# [What is required]
Where the line containing "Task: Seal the" appears, end the copy there, keeping that line; start from the first line of the entries, copy exactly, and omit pictures.

# [Records shown]
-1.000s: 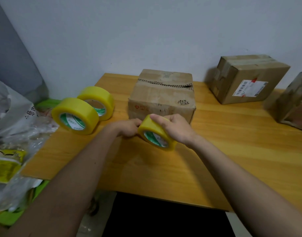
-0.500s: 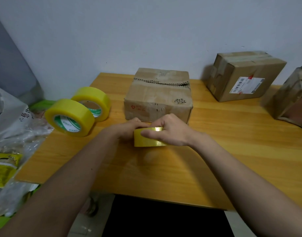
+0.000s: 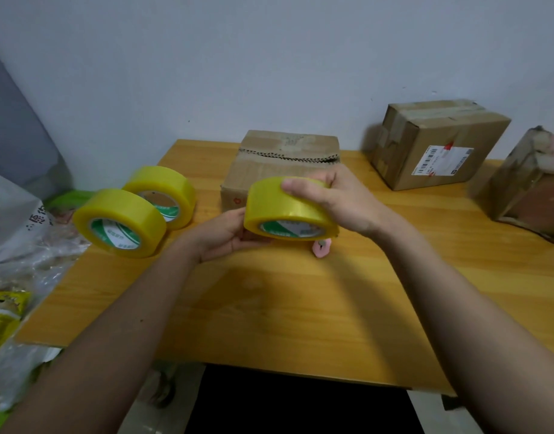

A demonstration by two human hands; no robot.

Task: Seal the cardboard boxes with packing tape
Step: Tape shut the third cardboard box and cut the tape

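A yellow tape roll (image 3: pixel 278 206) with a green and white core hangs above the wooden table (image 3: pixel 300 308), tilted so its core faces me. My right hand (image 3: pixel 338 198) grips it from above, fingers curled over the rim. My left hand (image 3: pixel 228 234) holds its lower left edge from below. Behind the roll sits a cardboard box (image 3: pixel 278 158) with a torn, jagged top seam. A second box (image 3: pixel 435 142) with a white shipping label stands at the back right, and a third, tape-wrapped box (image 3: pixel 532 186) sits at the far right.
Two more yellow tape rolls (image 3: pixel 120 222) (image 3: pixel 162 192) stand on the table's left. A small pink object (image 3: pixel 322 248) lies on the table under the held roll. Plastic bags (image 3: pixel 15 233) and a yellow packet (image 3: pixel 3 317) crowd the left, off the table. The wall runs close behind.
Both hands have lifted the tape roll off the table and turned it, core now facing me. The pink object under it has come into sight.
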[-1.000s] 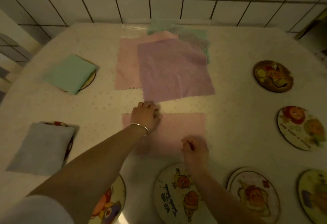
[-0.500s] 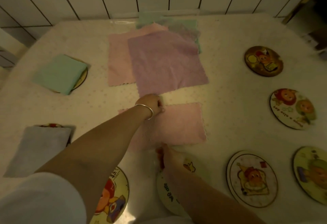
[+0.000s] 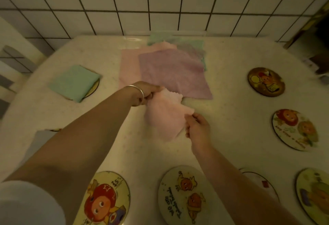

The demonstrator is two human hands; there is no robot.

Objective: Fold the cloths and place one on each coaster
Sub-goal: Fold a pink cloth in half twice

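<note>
The soft pale-pink cloth [image 3: 164, 116] hangs crumpled above the middle of the speckled cream worktop [image 3: 231, 118], pinched at its far-left edge by the left hand [image 3: 146, 92] (a thin metal bangle circles that wrist) and at its right edge by the right hand [image 3: 196, 127]. A folded mint-green cloth [image 3: 73, 82] covers the far-left round coaster [image 3: 94, 87].

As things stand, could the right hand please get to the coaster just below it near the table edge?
Probably yes: the coaster lies bare just below the right hand, nothing between them, though that hand is pinching the pink cloth.
</note>
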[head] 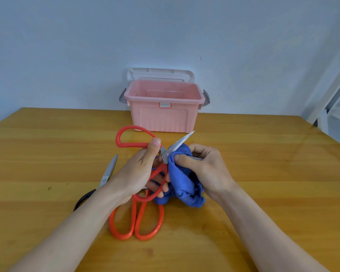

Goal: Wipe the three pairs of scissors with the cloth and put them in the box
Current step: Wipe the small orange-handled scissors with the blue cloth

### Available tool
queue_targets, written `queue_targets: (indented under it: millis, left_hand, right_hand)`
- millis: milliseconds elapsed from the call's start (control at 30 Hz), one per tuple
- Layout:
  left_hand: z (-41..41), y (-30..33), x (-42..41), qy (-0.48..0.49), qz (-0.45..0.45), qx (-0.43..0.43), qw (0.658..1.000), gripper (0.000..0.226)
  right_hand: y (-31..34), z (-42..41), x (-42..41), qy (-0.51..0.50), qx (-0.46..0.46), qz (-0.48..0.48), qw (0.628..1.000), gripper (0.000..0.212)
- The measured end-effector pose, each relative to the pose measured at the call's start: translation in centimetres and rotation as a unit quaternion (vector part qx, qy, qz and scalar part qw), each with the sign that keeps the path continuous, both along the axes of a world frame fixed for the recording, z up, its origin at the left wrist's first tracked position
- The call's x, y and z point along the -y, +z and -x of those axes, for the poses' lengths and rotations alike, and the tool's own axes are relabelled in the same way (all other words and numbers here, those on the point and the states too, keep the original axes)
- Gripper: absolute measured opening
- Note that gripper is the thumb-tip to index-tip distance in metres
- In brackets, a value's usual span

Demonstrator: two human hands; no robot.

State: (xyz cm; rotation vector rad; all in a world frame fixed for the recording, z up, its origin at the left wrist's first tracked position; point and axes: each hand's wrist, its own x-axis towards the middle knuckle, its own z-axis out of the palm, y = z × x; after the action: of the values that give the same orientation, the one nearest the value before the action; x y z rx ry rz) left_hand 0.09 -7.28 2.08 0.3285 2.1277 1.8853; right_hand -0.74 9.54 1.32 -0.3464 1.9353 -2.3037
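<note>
A wooden table (pixel 263 173) with a glossy, honey-coloured grain carries three pairs of scissors. The red-handled scissors (pixel 126 138), with large oval loop handles and bright steel blades spread apart, are raised above the table centre. A second pair, the orange-handled scissors (pixel 137 222), lies flat directly below them, loops toward the person. The black-handled scissors (pixel 104 179), blades together, lie just to the left. The pink plastic box (pixel 161 116), ribbed on its front wall with grey side latches, stands at the table's far edge; its lid (pixel 161 74) leans upright behind it, and nothing shows inside. The left hand (pixel 143 169) grips the red handles, thumb pressed near the pivot, fingers curled through the lower loop. The right hand (pixel 206 169) pinches the nubby blue cloth (pixel 181 179) around one blade, thumb on top.
</note>
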Motion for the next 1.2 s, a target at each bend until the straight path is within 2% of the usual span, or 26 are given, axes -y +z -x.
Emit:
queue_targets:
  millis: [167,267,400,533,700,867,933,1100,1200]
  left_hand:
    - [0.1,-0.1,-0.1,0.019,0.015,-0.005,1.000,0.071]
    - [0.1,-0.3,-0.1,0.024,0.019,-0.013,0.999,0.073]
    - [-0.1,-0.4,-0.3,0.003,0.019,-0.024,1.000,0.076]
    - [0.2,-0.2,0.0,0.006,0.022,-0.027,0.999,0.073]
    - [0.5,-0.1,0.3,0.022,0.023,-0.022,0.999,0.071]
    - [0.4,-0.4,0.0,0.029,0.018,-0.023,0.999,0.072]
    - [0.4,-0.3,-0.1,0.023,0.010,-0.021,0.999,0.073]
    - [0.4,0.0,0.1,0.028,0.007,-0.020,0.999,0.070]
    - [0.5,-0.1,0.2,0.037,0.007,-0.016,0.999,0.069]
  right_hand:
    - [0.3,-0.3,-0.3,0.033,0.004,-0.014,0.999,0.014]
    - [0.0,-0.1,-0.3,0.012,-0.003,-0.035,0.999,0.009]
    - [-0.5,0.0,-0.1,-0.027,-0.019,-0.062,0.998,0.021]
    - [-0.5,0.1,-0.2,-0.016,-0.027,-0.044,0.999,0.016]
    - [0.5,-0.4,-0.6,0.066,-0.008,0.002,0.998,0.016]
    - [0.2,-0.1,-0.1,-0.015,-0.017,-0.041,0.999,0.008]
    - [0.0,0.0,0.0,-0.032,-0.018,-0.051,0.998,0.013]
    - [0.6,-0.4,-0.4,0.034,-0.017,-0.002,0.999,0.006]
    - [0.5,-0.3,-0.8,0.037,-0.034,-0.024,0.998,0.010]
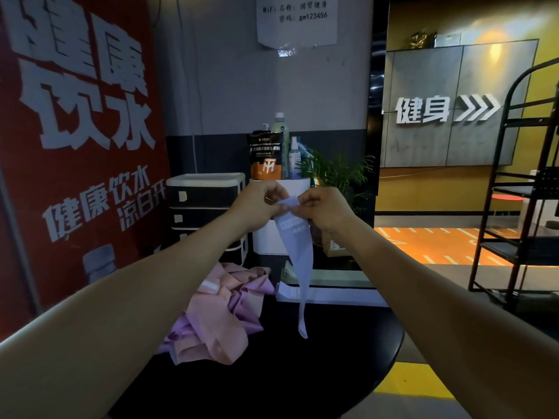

# [Result for this exercise]
-1.000s: 
-0.500s: 
+0.000s: 

A demonstration by two human hands; no robot.

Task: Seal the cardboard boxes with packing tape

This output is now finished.